## What the task requires
Produce a word-for-word copy of the data that follows, excluding images.

** Source material follows **

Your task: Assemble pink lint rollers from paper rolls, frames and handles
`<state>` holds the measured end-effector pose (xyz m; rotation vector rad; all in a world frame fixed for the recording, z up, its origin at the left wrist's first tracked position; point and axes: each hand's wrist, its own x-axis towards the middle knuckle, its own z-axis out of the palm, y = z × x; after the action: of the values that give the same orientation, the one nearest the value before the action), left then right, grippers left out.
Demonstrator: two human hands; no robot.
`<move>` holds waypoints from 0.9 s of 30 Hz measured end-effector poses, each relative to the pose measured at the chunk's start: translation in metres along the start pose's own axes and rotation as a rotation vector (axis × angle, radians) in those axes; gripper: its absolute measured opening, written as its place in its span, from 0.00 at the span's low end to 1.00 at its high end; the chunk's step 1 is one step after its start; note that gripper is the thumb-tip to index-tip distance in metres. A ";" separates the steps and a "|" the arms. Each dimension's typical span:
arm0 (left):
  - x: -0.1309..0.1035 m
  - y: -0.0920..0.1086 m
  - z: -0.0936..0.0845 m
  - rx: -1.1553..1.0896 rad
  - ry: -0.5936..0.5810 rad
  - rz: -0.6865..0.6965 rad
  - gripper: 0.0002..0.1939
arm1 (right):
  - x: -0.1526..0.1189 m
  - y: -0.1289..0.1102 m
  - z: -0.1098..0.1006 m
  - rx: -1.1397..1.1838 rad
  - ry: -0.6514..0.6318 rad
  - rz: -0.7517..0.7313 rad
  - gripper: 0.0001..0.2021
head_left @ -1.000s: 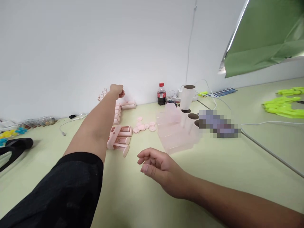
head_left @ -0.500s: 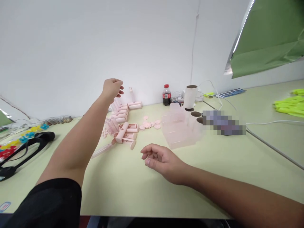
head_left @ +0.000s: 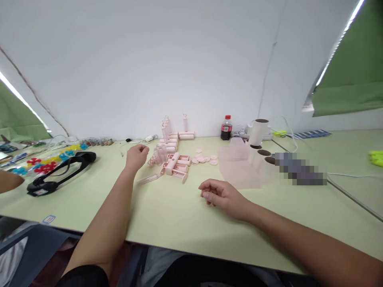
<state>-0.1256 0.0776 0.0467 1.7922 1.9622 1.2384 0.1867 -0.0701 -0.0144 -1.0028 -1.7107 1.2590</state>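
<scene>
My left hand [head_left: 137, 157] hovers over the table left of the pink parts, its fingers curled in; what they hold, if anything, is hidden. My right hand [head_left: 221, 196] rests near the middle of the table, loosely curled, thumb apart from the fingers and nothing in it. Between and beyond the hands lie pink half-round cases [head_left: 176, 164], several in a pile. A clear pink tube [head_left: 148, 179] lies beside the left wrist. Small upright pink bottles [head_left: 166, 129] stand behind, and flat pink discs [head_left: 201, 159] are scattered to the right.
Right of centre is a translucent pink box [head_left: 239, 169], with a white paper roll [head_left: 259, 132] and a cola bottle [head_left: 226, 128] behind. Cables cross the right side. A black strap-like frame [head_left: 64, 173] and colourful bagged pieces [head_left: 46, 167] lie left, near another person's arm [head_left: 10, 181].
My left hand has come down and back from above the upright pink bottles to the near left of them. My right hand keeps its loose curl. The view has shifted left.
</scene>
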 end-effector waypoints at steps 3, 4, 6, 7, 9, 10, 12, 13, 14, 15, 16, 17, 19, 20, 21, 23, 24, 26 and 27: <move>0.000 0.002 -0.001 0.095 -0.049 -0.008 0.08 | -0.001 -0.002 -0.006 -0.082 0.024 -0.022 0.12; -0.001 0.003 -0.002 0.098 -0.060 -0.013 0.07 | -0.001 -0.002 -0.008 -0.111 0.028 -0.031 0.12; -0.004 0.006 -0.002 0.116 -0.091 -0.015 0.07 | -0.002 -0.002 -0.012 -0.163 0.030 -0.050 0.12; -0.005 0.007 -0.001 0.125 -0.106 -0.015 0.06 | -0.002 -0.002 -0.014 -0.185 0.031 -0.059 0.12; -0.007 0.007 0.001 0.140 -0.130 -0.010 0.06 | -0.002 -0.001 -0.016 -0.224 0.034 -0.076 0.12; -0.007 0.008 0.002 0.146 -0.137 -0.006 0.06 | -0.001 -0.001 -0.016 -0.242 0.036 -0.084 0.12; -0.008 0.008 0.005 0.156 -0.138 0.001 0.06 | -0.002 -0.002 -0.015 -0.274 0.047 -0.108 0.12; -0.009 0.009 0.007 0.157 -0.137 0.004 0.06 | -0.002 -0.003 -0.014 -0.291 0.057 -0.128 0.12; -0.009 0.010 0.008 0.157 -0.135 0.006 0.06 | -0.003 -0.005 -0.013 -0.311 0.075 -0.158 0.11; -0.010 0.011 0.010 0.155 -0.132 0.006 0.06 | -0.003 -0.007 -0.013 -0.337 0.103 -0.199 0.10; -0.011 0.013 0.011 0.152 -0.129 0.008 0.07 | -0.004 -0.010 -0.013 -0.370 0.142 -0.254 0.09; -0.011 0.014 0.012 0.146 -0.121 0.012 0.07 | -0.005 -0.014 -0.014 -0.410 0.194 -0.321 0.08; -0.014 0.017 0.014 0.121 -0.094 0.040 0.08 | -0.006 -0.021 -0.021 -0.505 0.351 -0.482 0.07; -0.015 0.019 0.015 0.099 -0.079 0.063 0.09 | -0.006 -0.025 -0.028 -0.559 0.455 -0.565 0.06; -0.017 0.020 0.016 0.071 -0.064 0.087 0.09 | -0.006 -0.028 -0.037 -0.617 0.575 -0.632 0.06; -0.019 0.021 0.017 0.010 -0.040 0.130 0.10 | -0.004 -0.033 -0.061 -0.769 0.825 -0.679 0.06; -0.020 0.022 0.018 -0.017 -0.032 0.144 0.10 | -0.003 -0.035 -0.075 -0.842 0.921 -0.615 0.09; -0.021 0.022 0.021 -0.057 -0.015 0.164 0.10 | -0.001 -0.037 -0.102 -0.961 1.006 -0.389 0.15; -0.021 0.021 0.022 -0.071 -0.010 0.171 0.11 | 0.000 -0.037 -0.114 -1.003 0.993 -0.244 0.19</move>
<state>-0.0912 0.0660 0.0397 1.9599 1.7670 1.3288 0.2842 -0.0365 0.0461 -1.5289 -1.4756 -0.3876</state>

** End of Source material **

## Problem solution
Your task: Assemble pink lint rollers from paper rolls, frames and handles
`<state>` holds the measured end-effector pose (xyz m; rotation vector rad; all in a world frame fixed for the recording, z up, its origin at the left wrist's first tracked position; point and axes: each hand's wrist, its own x-axis towards the middle knuckle, its own z-axis out of the palm, y = z × x; after the action: of the values that give the same orientation, the one nearest the value before the action), left then right, grippers left out.
Demonstrator: two human hands; no robot.
`<move>` holds waypoints from 0.9 s of 30 Hz measured end-effector poses, each relative to the pose measured at the chunk's start: translation in metres along the start pose's own axes and rotation as a rotation vector (axis × angle, radians) in those axes; gripper: its absolute measured opening, written as its place in its span, from 0.00 at the span's low end to 1.00 at its high end; the chunk's step 1 is one step after its start; note that gripper is the thumb-tip to index-tip distance in metres. A ";" separates the steps and a "|" the arms. Each dimension's typical span:
arm0 (left):
  - x: -0.1309..0.1035 m
  - y: -0.0920..0.1086 m
  - z: -0.0936..0.0845 m
  - rx: -1.1553..1.0896 rad
  - ry: -0.5936..0.5810 rad
  - rz: -0.6865..0.6965 rad
  - gripper: 0.0002..0.1939
arm1 (right):
  - x: -0.1526..0.1189 m
  - y: -0.1289..0.1102 m
  - z: -0.1098..0.1006 m
  - rx: -1.1397..1.1838 rad
  - ry: -0.6514..0.6318 rad
  - rz: -0.7517..0.7313 rad
  - gripper: 0.0001..0.2021
head_left @ -1.000s: 
head_left @ -0.500s: 
head_left @ +0.000s: 
<state>-0.1256 0.0776 0.0467 1.7922 1.9622 1.2384 0.1867 -0.0701 -0.0144 -1.0028 -1.7107 1.2590</state>
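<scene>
My left hand [head_left: 137, 157] hovers over the table left of the pink parts, its fingers curled in; what they hold, if anything, is hidden. My right hand [head_left: 221, 196] rests near the middle of the table, loosely curled, thumb apart from the fingers and nothing in it. Between and beyond the hands lie pink half-round cases [head_left: 176, 164], several in a pile. A clear pink tube [head_left: 148, 179] lies beside the left wrist. Small upright pink bottles [head_left: 166, 129] stand behind, and flat pink discs [head_left: 201, 159] are scattered to the right.
Right of centre is a translucent pink box [head_left: 239, 169], with a white paper roll [head_left: 259, 132] and a cola bottle [head_left: 226, 128] behind. Cables cross the right side. A black strap-like frame [head_left: 64, 173] and colourful bagged pieces [head_left: 46, 167] lie left, near another person's arm [head_left: 10, 181].
My left hand has come down and back from above the upright pink bottles to the near left of them. My right hand keeps its loose curl. The view has shifted left.
</scene>
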 end-effector waypoints at steps 3, 4, 6, 7, 9, 10, 12, 13, 14, 15, 16, 17, 19, 20, 21, 23, 24, 26 and 27: <move>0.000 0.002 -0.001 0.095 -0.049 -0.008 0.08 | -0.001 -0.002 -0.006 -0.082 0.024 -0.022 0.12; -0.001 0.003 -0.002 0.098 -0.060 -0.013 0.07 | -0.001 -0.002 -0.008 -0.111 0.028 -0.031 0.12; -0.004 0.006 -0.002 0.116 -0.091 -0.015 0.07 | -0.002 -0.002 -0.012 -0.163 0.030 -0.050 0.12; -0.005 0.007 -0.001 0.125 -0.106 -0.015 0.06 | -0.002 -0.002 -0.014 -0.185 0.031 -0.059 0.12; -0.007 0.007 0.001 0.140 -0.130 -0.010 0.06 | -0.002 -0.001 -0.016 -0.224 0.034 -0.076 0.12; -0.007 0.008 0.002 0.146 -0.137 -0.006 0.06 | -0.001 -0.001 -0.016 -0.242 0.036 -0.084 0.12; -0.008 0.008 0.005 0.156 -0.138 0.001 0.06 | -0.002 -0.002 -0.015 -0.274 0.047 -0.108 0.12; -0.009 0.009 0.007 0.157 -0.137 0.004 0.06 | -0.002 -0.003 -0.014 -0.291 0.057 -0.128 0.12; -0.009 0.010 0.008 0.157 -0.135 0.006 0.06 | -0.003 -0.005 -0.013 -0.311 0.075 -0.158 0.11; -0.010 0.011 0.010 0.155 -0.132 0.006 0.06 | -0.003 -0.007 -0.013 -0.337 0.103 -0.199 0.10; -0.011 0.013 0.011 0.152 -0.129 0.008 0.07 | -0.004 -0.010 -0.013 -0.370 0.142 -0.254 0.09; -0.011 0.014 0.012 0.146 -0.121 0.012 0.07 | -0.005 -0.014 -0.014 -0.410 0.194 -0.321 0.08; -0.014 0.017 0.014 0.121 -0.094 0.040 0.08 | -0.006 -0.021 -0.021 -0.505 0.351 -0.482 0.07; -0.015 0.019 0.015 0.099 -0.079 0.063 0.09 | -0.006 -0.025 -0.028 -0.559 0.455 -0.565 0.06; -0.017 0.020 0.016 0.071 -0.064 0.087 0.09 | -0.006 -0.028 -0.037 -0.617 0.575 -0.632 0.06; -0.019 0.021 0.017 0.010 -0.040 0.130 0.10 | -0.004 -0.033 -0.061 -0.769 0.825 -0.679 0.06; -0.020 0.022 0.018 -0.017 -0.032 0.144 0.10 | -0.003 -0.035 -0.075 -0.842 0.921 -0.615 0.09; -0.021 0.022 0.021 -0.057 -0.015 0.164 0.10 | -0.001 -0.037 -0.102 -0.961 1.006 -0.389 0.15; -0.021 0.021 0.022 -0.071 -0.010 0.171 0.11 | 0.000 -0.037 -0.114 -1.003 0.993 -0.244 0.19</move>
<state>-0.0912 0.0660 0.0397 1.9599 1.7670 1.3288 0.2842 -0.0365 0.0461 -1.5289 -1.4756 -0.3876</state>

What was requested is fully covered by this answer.